1) It was a unanimous “yes”. MM should establish a policy of precaution-protection until adequate and informed data and science is available to better understand the function and value of wetlands locally and within a watershed context.

We were successful in including this protection in the Draft Plan. However, The Plan fails to take a precaution-protection approach and is only focussed on the present day situation.

2) The group felt we should make the first entry in the OP not too detailed but to build in triggers or flags that would show up in site-specific cases concerning LSW’ s.

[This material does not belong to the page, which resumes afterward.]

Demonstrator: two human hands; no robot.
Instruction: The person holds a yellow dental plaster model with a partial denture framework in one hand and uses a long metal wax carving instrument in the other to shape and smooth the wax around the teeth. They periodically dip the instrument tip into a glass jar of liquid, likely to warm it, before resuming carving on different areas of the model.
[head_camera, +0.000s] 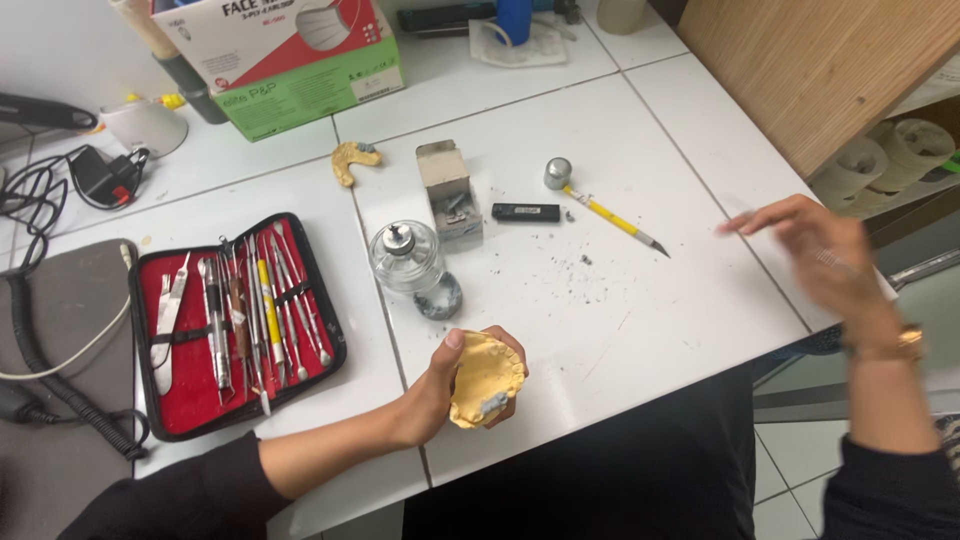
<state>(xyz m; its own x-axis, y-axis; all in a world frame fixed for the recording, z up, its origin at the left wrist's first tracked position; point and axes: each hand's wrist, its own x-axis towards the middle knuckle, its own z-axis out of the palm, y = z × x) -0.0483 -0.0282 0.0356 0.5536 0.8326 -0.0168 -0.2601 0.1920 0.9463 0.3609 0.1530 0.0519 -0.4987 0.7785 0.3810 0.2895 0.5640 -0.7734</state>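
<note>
Left hand (440, 385) cups the yellow dental cast (486, 382) just above the table's near edge (600, 330), fingers wrapped round its rim, while the right hand (825, 260), blurred and seemingly spread, hovers empty; a steadier, lower grip would help.

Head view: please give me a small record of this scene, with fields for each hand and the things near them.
left hand: holds a yellow dental cast above the table edge
right hand: empty, blurred, fingers spread, over the table's right edge
white table: tiled, with grey crumbs
yellow-handled knife: lies towards the right hand
glass burner: stands behind the cast
red tool case: open, left of the cast
</note>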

A pro-active triggers and flags approach is not included in the Draft Plan.

3) Consultation, connectivity and education should be the main process used in protection of our wetlands.

No mention is made of this policy, especially education.

4) Locally Significant Wetlands (LSW’s) should be identified, through a classification process. The most significant ones should be on an initial list in the OP, with provision for additions at later dates though amendment to the OP.

Provision is made for this through MNR. However, there have been none done so far and cannot therefore be listed in The Plan. There is no mention of the establishment of an inventory of LSW’s in the Draft. Only that, when one is evaluated, it will be added to the Plan through an OP amendment. I will continue to press for a pre-assessment inventory.

5) Most locally significant wetlands (4-7) have already been identified by MNR. These should be our initial list entered in the OP.

Done.

6) Stewardship Council, field naturalists, Ducks Unlimited, local Fish and Game Clubs, landowners and EAC should be involved in the education process.

This should be stated in a LSW education policy.

7) A buffer zone should be mentioned but not defined except in definition section. Buffer requirements should be site specific as each case arises.

This amount of flexibility is not included in the Plan. Only a 30m setback unless this is not practicable.

8 ) At least initially, only permanent LSWs should be considered for listing.

This distinction is not mentioned.

9) Strong recognition of land owners as stewards should be registered in the OP.

Done, many times.

10) References must be made to other relevant Acts i.e.: Drainage, Riparian Rights etc.

Some are, in some places.

11) We should steer clear of the beavers issue and also temporary wetlands.

done.

12) Paramount is recognition of importance of all wetlands in their role of protecting and enhancing the ground water.

Well stated in general policies.

13) Private landowners impacted by enforcement of regulations concerning LSWs should be considered for compensation where applicable

Not mentioned. I shall continue to press for this, especially where a setback takes land out of production.

14) As the natural heritage policy, as set forth in the PPS, allows for varying degrees of protection at the municipal level, MM should take a progressive approach and strive for the Pathfinder Policies level.

Was agreed upon in discussions but is not mentioned in this Draft.

15) As MM is divided almost in half between the Canadian Shield and St.Lawrence/Great Lakes Lowland significant areas, it is the recommendation of this report that the PPS concerning Canadian Shield wetlands be adopted for all of MM.

The Plan arbitrarily states protection will be the non-shield policies, and only in relation to PSW’s. I don’t think the Province will let us get away with that one. As you can see, we recommended Shield protection for all LSW’s.

16) Issues involving LSWs should be discussed with land owner groups on a continuing basis.

Should be included in an education policy section but isn’t.

17) MM must strive for broad public support on wetland policies implementation

Again, part of an education policy, which isn’t there.

General concerns

In general, The Plan seems to only protect and enhance the environmental values of locally significant wetlands in relation to development (3.1.2.1, p.24). How do these wetlands get protected when development is not going on. For example, regular maintenance of roads, private dumping of garbage in the wrong place, spraying chemicals on the land etc.

Another example of this is in 3.1.2.3. where the Draft suggests preserving vegetation along waterways and roadways on in connection to development. There are many other concerns about carss zones along watercourses besides development.